**Task**. Where does the string "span" appear in the material? Copy each line that holds it.

━━━━━━━━━━━━━━━━

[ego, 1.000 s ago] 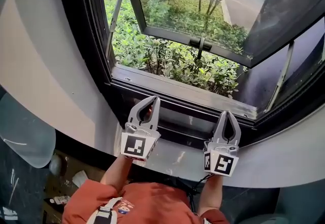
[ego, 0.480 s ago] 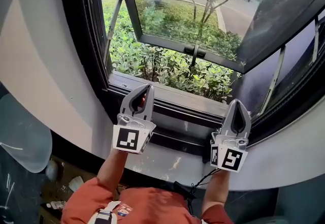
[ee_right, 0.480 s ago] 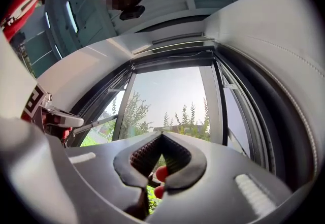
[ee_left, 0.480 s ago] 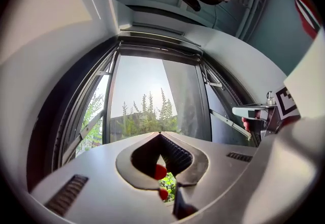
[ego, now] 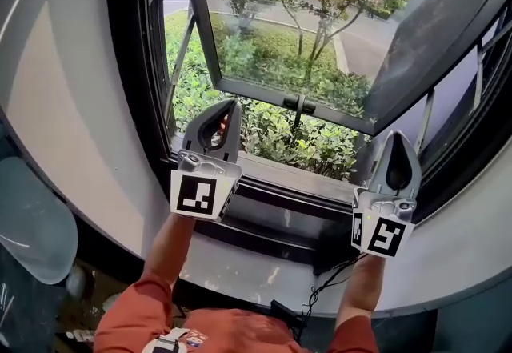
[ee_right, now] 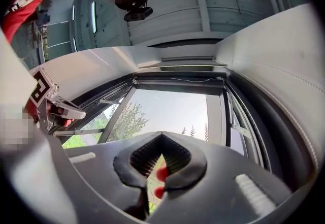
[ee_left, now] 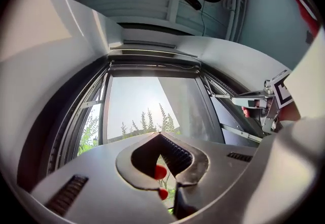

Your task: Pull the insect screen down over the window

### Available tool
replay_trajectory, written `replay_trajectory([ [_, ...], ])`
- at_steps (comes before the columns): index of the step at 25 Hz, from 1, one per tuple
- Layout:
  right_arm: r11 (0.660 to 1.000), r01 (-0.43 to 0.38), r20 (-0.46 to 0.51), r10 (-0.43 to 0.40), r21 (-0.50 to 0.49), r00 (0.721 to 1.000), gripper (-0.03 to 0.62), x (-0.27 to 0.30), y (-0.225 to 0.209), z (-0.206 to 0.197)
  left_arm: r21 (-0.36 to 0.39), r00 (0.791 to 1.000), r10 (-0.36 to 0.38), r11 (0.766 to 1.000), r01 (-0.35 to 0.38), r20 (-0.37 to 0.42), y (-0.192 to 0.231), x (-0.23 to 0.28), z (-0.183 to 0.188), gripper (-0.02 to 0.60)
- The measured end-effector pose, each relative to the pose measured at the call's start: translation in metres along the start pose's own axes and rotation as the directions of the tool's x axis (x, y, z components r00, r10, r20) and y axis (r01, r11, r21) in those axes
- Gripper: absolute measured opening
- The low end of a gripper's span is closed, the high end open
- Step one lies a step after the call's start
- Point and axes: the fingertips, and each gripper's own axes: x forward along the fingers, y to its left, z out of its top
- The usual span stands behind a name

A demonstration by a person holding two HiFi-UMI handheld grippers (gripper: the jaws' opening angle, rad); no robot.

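The black-framed window (ego: 156,87) stands with its glass sash (ego: 320,31) pushed outward, its handle (ego: 298,103) at the sash's lower rail. No screen covers the opening. A dark bar (ee_left: 152,68) runs across the top of the opening, also in the right gripper view (ee_right: 177,82). My left gripper (ego: 232,105) is raised in front of the opening's left side, shut and empty (ee_left: 158,135). My right gripper (ego: 398,137) is raised at the right side, also shut with nothing in it (ee_right: 161,135). Both point upward toward the top of the window.
A dark sill (ego: 280,219) runs below the grippers. White curved wall (ego: 64,103) surrounds the window. Green shrubs (ego: 304,143) lie outside. A black cable (ego: 320,291) hangs by the person's front. A pale blue rounded object (ego: 28,223) sits low at the left.
Both grippers have risen from just above the sill to in front of the window opening and tilted further upward. Both stay shut and empty.
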Motion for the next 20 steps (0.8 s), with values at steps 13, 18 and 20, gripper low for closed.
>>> replay_trajectory([
  [13,0.982,0.024,0.163,0.007,-0.187,0.987,0.009,0.09,-0.051,0.083,0.122,0.987,0.016,0.992,-0.036,0.158,0.03,0.078,0.107,0.005],
  [18,0.954,0.037,0.188,0.02,-0.297,0.982,0.009,0.123,-0.071,0.119,0.21,0.977,0.013,0.976,-0.059,0.214,0.04,0.11,0.149,0.005],
  [20,0.939,0.048,0.197,0.021,-0.34,0.98,0.009,0.137,-0.079,0.135,0.245,0.972,0.006,0.967,-0.066,0.237,0.041,0.119,0.167,0.005],
])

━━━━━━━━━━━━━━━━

**Answer box**.
- The low end of a gripper's span is closed, the high end open
- The usual span stands behind a name

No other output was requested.